In a significant turnaround, India’s venture capital (VC) funding surged to $13.7 billion in 2024, marking a 1.4x increase from the previous year’s $9.6 billion, according to Bain & Company’s India Venture Capital Report 2025. This robust recovery defied global trends, as funding across the broader Asia-Pacific region remained stagnant. The number of deals also saw a remarkable 45% increase, rising from 880 in 2023 to 1,270 in 2024, signalling a strong resurgence in investor confidence.

The revival was largely driven by a wave of small- and medium-ticket deals, which accounted for 95% of total transactions, alongside a near doubling of $50 million-plus deals, bringing them back to pre-pandemic levels. This appetite for high-quality assets was reflected in marquee investments in Zepto, Meesho, and Lenskart. However, the average size of megadeals ($100 million and above) shrank by 20%, as investors and founders adopted a more conservative approach to valuations. Despite this, the number of newly minted unicorns increased to five, up from just two in 2023.

Consumer tech and AI take centre stage

Consumer technology emerged as the biggest winner, attracting $5.4 billion, a 2.3x growth from the previous year. This sector, spanning e-commerce, travel tech, gaming, and edtech, accounted for more than 60% of total VC investments. Quick commerce, in particular, experienced explosive growth, fueled by rapid customer adoption and business models with clear profitability pathways.

Generative AI funding also saw a sharp uptick, growing 1.5x year-on-year, as both AI-native startups and companies investing in AI capabilities drew investor interest. This trend mirrored global shifts, but India’s focus remained on AI applications and platforms rather than capital-intensive foundational models.

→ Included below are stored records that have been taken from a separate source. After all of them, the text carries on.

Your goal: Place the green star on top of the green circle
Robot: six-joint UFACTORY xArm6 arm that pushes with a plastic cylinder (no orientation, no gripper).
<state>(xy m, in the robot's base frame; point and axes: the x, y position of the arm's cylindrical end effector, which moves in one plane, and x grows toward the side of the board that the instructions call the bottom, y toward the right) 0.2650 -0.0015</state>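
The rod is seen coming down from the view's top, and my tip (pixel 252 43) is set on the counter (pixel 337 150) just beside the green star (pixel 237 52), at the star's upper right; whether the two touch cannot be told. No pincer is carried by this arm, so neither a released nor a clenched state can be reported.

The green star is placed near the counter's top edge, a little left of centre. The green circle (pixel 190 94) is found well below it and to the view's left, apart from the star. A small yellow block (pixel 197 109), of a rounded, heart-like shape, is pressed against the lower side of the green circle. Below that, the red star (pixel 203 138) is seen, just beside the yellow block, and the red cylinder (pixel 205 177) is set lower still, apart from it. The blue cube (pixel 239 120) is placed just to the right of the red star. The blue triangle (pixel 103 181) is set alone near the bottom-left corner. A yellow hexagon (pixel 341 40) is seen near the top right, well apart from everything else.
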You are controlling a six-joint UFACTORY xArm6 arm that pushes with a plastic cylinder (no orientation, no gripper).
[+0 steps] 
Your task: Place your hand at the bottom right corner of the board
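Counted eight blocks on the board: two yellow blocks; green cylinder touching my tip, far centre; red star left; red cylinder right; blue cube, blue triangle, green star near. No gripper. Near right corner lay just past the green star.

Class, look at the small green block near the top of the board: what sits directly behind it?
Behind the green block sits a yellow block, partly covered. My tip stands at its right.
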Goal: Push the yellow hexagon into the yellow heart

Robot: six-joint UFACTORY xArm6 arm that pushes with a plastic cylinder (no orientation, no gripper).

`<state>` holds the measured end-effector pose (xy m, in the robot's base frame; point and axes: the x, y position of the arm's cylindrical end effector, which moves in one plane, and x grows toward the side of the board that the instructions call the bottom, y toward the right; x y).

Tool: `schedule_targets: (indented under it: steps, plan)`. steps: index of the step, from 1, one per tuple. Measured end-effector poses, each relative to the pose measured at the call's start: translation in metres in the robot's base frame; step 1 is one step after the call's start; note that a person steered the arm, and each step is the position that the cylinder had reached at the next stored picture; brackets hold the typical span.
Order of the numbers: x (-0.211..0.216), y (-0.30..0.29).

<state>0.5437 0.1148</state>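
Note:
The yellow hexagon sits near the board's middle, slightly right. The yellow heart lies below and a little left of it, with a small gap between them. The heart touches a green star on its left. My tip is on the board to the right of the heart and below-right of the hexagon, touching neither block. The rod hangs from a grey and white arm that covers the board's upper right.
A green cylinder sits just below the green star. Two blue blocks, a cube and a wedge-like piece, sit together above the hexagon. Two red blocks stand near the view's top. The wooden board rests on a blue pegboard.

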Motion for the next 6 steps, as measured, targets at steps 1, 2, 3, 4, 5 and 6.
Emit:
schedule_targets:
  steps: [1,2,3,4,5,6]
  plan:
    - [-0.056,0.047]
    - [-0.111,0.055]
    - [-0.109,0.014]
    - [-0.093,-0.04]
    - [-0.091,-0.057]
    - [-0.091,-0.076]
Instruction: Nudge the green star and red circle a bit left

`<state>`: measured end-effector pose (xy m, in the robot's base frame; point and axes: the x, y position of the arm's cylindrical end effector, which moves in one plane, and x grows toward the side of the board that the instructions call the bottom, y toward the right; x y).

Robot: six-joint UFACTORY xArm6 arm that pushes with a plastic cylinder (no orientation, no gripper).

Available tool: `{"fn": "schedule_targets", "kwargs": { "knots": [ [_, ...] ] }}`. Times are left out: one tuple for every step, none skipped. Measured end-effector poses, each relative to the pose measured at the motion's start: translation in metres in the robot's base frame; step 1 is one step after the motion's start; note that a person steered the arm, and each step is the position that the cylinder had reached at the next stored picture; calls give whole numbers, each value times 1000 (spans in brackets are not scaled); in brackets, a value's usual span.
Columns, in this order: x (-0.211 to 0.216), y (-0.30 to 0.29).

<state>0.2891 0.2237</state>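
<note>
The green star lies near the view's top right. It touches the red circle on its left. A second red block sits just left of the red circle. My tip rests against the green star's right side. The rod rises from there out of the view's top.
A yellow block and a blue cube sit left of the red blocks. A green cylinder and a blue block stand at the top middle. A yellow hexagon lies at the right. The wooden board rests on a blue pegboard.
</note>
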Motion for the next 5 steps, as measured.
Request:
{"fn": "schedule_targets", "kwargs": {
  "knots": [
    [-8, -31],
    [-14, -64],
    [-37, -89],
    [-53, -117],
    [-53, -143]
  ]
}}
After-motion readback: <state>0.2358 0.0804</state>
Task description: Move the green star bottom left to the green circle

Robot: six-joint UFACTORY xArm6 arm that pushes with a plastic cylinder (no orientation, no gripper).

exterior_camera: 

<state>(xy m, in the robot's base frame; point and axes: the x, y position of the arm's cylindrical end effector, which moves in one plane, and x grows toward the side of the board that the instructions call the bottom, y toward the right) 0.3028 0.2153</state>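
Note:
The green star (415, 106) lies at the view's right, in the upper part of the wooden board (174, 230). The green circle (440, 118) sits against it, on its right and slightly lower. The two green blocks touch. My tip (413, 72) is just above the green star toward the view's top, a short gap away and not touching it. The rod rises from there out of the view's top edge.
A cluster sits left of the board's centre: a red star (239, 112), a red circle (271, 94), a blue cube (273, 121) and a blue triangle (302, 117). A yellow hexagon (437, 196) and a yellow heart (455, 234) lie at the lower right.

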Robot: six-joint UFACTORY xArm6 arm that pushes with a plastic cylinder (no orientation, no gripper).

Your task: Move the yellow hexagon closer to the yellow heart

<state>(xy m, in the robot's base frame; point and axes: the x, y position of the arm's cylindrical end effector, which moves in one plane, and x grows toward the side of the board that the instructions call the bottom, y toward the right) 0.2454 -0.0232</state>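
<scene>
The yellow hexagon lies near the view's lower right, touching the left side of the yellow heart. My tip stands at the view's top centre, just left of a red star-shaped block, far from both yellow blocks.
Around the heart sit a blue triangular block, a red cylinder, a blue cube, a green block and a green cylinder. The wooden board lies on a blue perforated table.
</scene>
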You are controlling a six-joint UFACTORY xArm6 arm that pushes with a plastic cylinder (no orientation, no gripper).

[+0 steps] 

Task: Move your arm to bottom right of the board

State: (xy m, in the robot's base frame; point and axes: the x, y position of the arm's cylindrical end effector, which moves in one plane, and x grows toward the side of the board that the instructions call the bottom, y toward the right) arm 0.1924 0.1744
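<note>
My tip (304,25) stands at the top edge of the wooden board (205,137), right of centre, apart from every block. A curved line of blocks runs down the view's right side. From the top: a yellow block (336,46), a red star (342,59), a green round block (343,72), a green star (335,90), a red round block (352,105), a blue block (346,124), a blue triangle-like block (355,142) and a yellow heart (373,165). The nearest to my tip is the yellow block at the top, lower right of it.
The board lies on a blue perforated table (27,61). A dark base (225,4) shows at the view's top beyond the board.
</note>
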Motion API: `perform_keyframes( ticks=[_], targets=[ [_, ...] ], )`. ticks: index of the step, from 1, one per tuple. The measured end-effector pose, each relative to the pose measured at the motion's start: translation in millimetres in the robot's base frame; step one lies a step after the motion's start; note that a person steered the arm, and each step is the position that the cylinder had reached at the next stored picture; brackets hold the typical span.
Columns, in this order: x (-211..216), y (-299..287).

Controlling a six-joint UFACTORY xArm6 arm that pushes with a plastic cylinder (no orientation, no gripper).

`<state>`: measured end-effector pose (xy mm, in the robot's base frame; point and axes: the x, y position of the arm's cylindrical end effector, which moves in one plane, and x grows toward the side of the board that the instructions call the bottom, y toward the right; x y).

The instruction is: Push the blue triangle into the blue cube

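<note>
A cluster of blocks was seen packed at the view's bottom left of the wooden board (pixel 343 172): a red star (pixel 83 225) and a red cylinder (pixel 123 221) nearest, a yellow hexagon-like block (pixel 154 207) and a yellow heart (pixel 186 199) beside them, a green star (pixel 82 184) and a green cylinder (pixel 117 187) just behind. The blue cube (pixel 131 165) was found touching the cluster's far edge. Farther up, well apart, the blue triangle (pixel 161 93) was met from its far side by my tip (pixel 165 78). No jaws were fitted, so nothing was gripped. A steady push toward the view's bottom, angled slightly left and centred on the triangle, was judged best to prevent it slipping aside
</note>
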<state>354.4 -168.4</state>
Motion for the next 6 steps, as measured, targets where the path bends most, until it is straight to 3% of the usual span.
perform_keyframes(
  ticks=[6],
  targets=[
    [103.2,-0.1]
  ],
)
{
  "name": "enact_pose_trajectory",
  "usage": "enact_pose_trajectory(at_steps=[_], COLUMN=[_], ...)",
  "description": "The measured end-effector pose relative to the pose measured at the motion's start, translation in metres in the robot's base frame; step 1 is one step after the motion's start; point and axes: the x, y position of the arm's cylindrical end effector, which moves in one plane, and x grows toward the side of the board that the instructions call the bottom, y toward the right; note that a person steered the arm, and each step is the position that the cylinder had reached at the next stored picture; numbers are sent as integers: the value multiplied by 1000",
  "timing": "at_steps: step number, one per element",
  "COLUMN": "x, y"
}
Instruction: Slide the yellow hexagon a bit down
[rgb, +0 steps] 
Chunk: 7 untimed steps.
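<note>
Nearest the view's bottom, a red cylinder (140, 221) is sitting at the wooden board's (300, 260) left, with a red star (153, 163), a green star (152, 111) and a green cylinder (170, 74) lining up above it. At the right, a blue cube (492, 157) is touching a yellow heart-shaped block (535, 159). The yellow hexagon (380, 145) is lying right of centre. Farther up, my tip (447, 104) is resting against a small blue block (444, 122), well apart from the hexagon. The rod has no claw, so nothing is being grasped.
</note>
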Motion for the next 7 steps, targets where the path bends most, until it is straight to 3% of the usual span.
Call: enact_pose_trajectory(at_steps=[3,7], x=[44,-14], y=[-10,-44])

Beyond technology, traditional sectors like banking, financial services, and insurance (BFSI) and consumer/retail saw 3.5x and 2.2x growth, respectively. The fintech sector expanded well beyond lending, with businesses adopting more diversified digital-first solutions. Investors also took note of premiumisation in consumer brands, as Indian startups aimed to match global quality and experience standards.

Traditional sectors gain ground as IPOs surge

Exit activity remained strong, touching $6.8 billion, with public market exits rising from 55% to 76% of total exit value. This was driven by a sevenfold increase in IPO exits, fueled by improved liquidity, regulatory reforms, and a backlog of tech companies waiting to go public.

What to expect in 2025

Despite the positive momentum, fund-raising activity remained subdued, dropping 35% to $2.7 billion, the lowest level since 2020. However, the emergence of maiden funds, now comprising one-third of total VC/growth capital, indicates a diversification of investor profiles and targeted funding themes, including climate tech, deep tech, and semiconductors.

Looking ahead to 2025, the Bain report suggests that growth-stage investments will rise, with investors focusing on sectors such as energy transition and AI-driven solutions. With regulatory reforms, strong macroeconomic fundamentals, and a resilient startup ecosystem, India is well-positioned to solidify its standing as the second-largest VC destination in the Asia-Pacific region.